> [TASK DETAILS] Output the whole listing exactly, with no pictures.

> [DATA PROVIDED]
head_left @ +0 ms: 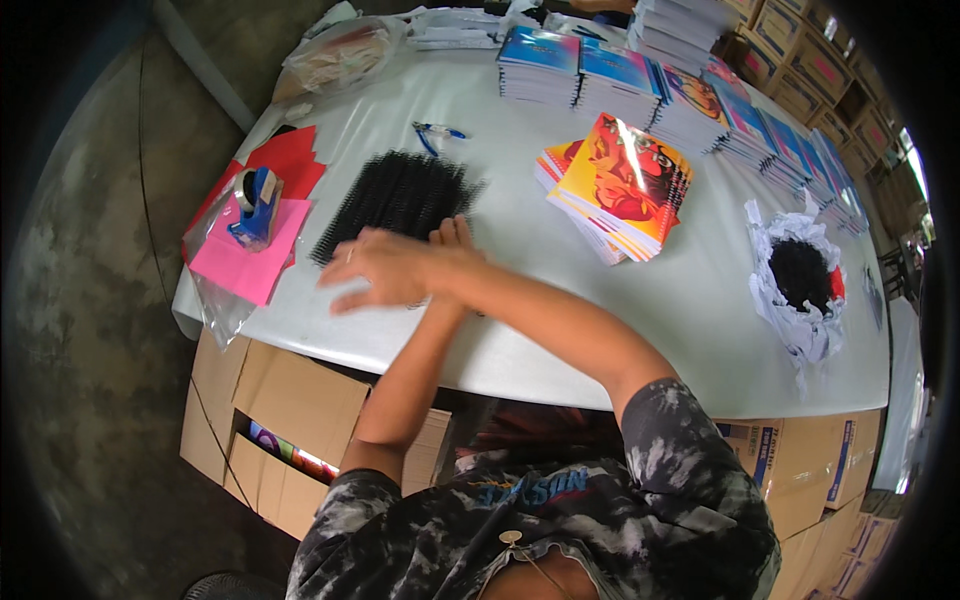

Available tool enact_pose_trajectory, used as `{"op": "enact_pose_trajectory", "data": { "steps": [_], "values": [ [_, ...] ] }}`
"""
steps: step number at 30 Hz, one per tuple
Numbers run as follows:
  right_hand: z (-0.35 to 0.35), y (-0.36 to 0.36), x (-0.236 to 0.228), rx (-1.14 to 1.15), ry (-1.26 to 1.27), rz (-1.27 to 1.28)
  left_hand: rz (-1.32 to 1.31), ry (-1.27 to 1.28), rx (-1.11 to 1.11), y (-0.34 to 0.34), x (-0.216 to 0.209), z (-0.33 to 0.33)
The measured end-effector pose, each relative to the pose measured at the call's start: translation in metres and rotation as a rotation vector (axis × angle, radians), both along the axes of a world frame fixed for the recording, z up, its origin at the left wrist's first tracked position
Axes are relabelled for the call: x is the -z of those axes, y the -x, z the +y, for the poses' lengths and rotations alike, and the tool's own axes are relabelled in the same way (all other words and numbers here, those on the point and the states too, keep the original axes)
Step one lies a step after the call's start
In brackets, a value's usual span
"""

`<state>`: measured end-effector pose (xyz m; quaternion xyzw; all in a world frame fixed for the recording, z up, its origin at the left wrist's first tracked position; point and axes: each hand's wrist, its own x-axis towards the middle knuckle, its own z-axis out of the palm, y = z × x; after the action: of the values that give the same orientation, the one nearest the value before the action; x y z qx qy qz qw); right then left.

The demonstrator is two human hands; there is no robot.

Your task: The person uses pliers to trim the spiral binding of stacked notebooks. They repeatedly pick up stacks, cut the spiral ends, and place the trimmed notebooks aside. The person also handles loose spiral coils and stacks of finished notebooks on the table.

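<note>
A wide pile of black spiral binding coils [400, 195] lies on the table in front of me. My forearms cross, the right one over the left. My right hand [385, 268] hovers at the near left edge of the pile, blurred by motion, its fingers spread and nothing seen in them. My left hand [455, 232] rests at the pile's right edge with its fingers stretched out, partly covered by my right wrist. Just beyond the pile are blue-handled pliers [438, 135]. To the right sits a stack of orange-covered notebooks [625, 190].
Blue-covered notebooks [540, 70] stand in stacks along the far edge. A blue tape dispenser [257, 208] sits on pink sheets [262, 255] at the left. Crumpled white wrapping [765, 290] holds black coils at the right. An open carton [300, 390] stands below the table edge.
</note>
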<state>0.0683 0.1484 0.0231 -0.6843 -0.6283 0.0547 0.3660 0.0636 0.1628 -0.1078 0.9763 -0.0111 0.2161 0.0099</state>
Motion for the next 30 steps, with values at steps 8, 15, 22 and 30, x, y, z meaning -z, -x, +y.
{"op": "enact_pose_trajectory", "data": {
  "steps": [8, 15, 22, 30],
  "values": [
    [-0.121, 0.204, -0.077, -0.558, -0.853, 0.405, -0.028, 0.039, -0.004, -0.006, -0.037, 0.023],
    [-0.163, 0.252, -0.084, -0.815, -0.76, 1.045, -0.319, 0.187, 0.214, -0.017, -0.077, -0.007],
    [-0.219, 0.244, -0.06, -0.468, -0.672, 0.815, -0.258, 0.135, 0.855, -0.014, -0.125, -0.13],
    [-0.311, 0.186, 0.029, 1.219, -1.13, 0.692, 0.019, 0.538, 1.041, 0.065, -0.163, -0.102]
  ]
}}
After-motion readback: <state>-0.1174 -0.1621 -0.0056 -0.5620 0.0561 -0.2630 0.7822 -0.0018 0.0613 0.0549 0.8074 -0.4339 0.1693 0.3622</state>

> [EXPECTED OUTPUT]
head_left @ +0 ms: 

Available tool enact_pose_trajectory, used as `{"op": "enact_pose_trajectory", "data": { "steps": [_], "values": [ [_, ...] ] }}`
"""
steps: step number at 30 Hz, one per tuple
Numbers run as follows:
  right_hand: z (-0.35 to 0.35), y (-0.36 to 0.36), x (-0.236 to 0.228), rx (-1.14 to 1.15), ry (-1.26 to 1.27), rz (-1.27 to 1.28)
  left_hand: rz (-1.32 to 1.31), ry (-1.27 to 1.28), rx (-1.11 to 1.11), y (-0.34 to 0.34), x (-0.216 to 0.209), z (-0.33 to 0.33)
The measured end-effector pose, each relative to the pose measured at the call's start: translation in metres and rotation as a rotation vector (axis × angle, radians), both along the axes of a world frame fixed for the recording, z up, its origin at the left wrist's first tracked position
Axes are relabelled for the call: x is the -z of those axes, y the -x, z the +y, for the poses' lengths and rotations alike, and the tool's own axes are relabelled in the same way (all other words and numbers here, those on the point and the states too, keep the original axes)
Step one lies a step after the call's start
In brackets, a value's usual span
"""

`<state>`: measured end-effector pose (xyz m; quaternion xyzw; all in a world frame fixed for the recording, z up, its origin at the left wrist's first tracked position; point and axes: each hand's wrist, its own x-axis towards the middle knuckle, its own z-axis out of the palm, y = z × x; after the action: of the values that give the same orientation, the one nearest the value before the action; x y z qx qy qz qw); right then left.

The demonstrator is two human hands; there is no robot.

Your task: The person uses pliers to trim the spiral binding of stacked notebooks. They repeatedly pick up stacks, cut the spiral ends, and place the trimmed notebooks aside. The person also handles loose spiral coils and stacks of finished notebooks on the table.

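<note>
A wide pile of black spiral binding coils [400, 195] lies on the table in front of me. My forearms cross, the right one over the left. My right hand [385, 268] hovers at the near left edge of the pile, blurred by motion, its fingers spread and nothing seen in them. My left hand [455, 232] rests at the pile's right edge with its fingers stretched out, partly covered by my right wrist. Just beyond the pile are blue-handled pliers [438, 135]. To the right sits a stack of orange-covered notebooks [625, 190].
Blue-covered notebooks [540, 70] stand in stacks along the far edge. A blue tape dispenser [257, 208] sits on pink sheets [262, 255] at the left. Crumpled white wrapping [765, 290] holds black coils at the right. An open carton [300, 390] stands below the table edge.
</note>
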<state>0.0683 0.1484 0.0231 -0.6843 -0.6283 0.0547 0.3660 0.0636 0.1628 -0.1078 0.9763 -0.0111 0.2161 0.0099</state>
Motion for the next 30 steps, with values at steps 8, 15, 22 and 30, x, y, z meaning -z, -x, +y.
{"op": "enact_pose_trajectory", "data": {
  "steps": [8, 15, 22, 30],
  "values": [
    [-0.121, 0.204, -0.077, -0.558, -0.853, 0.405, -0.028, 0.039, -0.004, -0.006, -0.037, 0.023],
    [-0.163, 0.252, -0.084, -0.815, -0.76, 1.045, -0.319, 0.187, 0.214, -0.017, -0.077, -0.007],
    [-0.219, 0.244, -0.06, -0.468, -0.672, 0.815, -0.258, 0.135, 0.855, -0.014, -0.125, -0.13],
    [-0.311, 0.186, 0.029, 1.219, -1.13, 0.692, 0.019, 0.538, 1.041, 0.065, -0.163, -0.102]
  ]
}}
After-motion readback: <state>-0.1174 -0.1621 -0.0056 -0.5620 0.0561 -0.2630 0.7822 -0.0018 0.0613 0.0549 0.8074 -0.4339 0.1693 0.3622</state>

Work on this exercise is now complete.